Мощный ответ на подобное отождествление содержит в себе христианство как первая в истории религия, делающая разграничение светской и священной власти темой божественной проповеди. Однако и христианские государства не избегают впоследствии той же проблемы: в Византии оформилась тенденция к цезарепапизму, на Западе же – тенденция к папоцесаризму.

В обоих случаях предполагалась не просто сакрализация власти, но и придание ей провиденциального характера. Однако византийская модель выражалась в провиденциализме управленческой деятельности, возложенной на императора. Западноевропейская модель, напротив, предполагала провиденциализм проекта, который воплощала папская церковь как инстанция божественного присутствия на земле.

Модель власти, возникшая после великих новоевропейских революций, характеризуется обратными тенденциями. Мифологическая персонификация власти сменяется мифологизацией ее абстрактных, подчеркнуто деперсонифицированных функций, которые символизируются идеей государственной службы (не путать с государевой службой!).

Обожествление властителя трансформируется в обожествление самой власти, которая воплощается не столько харизматичным представителем, сколько безликой суммой вступивших в конкуренцию антропологических единиц, именуемых массой.
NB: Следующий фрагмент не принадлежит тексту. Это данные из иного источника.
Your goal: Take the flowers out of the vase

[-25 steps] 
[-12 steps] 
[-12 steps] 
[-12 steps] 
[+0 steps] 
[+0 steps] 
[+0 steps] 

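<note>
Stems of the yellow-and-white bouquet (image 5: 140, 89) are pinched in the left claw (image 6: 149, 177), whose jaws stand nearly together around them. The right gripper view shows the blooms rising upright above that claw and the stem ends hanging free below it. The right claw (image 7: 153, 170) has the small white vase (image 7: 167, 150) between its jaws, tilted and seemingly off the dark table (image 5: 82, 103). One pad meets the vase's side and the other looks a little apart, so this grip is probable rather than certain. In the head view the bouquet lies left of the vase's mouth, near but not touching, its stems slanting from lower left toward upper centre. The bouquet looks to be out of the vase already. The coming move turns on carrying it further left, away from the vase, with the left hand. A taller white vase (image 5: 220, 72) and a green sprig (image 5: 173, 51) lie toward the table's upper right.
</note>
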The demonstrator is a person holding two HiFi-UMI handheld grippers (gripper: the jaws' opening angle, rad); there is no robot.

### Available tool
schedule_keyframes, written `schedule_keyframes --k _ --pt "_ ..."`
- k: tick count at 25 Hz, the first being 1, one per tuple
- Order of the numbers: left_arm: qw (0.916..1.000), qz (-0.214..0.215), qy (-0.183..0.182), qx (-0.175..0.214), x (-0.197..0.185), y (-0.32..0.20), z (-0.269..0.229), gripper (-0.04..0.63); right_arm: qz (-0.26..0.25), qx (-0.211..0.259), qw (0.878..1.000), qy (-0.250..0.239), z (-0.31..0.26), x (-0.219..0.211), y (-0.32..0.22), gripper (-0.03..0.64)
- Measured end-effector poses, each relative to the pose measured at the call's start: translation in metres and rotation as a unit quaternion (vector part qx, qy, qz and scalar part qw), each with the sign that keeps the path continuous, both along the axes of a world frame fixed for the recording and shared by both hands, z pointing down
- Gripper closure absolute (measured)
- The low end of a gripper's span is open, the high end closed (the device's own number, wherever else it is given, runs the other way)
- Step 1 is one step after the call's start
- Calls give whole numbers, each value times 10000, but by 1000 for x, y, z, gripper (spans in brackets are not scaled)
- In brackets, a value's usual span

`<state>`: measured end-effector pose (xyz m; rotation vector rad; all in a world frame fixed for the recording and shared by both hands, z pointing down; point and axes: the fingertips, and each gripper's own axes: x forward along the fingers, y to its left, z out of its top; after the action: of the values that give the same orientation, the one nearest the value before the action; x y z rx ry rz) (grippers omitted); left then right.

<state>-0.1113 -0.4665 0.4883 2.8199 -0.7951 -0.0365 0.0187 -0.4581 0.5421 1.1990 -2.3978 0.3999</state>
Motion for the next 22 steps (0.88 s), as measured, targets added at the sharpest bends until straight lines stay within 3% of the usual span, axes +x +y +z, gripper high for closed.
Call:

Соответственно возможность справедливого порядка связана теперь не с образом выдающегося носителя власти, а с перспективой тотальности биополитического контроля всех за всеми, в просторечии именуемого «демократией».

вернуться

15

«Если создателем критских или любых других законов, – пишет политический философ Лео Штраус, – является не бог, то их причиной должны быть люди, человек-законодатель. Существуют их разнообразные типы: законодатель при демократии, при олигархии, при монархии – это не одно и то же. Законодатель есть правящий орган, и его характер зависит от всего социального и политического порядка, политики, режима. Режим есть причина законов. Поэтому ведущей темой политической философии является скорее режим, нежели законы. Режим становится ведущей темой политической мысли, когда выясняется производный или проблематичный характер законов. Существует немало библейских терминов, которые вполне обоснованно могут быть переведены как „закон“, не существует только библейского эквивалента слова „режим“» [Штраус. Введение в политическую философию. 2000. С. 31].